- Action item
Reproduce the records below exactly from their first line through the line containing "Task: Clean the", omitting all pictures.

- Data supplied

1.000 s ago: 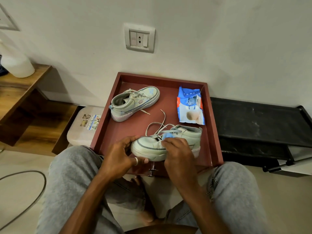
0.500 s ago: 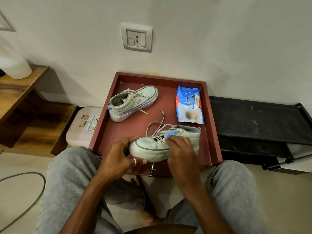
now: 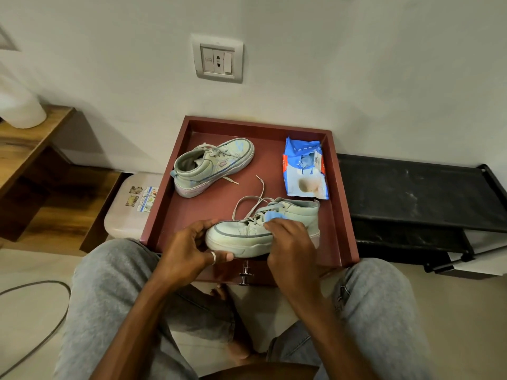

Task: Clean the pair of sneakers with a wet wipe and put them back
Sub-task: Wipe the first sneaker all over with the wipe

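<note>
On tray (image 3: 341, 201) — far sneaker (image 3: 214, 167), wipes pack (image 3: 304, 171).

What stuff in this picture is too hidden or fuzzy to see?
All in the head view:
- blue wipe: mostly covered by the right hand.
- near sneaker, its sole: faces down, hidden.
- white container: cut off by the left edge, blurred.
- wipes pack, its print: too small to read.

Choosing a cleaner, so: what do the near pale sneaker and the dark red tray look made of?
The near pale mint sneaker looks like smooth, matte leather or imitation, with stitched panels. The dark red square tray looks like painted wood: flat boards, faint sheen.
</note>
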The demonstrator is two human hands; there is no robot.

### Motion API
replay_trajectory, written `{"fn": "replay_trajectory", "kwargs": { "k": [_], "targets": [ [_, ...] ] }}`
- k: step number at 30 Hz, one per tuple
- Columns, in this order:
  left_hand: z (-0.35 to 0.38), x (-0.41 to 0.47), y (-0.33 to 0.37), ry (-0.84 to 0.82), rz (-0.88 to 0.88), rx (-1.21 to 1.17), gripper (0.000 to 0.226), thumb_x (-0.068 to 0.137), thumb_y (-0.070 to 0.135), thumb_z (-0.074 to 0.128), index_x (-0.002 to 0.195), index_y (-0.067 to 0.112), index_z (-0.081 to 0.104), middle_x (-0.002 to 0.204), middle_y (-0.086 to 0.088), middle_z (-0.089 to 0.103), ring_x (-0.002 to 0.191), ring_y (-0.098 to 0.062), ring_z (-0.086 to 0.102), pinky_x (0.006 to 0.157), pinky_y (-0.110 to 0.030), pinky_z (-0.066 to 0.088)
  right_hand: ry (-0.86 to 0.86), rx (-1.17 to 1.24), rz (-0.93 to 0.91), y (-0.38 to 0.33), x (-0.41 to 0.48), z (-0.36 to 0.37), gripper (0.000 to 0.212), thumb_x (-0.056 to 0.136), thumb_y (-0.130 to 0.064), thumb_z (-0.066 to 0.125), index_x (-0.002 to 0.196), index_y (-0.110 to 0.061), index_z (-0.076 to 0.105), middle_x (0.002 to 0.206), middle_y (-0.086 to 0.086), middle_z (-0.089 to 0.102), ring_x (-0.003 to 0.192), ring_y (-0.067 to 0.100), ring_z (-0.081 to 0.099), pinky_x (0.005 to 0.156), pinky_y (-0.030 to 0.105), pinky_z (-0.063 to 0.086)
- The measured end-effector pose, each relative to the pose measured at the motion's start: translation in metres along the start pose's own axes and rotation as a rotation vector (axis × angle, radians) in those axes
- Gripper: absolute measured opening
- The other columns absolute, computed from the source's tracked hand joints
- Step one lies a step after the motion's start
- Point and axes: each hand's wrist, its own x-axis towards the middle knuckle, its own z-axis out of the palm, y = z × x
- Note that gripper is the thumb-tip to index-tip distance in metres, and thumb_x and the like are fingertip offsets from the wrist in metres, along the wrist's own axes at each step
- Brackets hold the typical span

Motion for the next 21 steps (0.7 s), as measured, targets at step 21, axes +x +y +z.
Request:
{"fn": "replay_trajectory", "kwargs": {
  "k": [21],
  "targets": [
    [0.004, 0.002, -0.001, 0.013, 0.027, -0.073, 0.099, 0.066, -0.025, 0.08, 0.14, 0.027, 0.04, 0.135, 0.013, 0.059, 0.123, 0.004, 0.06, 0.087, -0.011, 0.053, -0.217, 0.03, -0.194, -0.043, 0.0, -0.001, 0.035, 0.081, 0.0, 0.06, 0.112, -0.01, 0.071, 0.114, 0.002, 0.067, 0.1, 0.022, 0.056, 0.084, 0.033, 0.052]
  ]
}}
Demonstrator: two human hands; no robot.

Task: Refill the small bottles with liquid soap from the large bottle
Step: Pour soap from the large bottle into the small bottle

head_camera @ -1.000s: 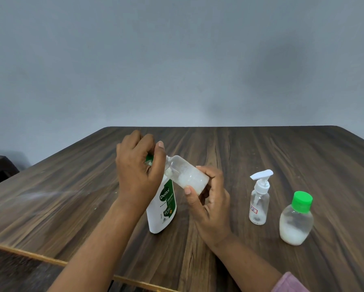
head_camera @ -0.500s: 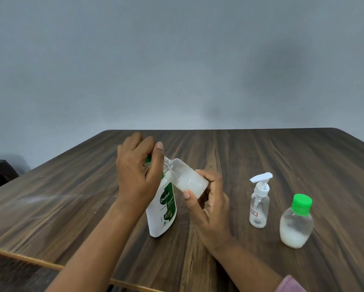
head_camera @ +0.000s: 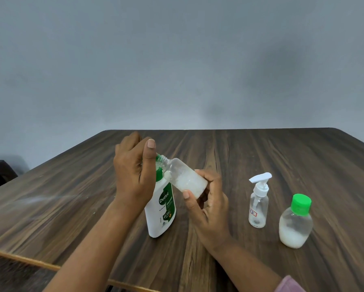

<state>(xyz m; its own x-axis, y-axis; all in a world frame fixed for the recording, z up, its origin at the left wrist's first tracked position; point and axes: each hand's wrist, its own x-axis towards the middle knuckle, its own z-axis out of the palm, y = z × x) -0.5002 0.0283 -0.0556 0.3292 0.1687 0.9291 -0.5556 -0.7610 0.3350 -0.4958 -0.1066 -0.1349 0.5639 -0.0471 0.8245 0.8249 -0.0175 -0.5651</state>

- Answer for this exercise
1.000 s ago: 
0.500 s ago: 
now: 

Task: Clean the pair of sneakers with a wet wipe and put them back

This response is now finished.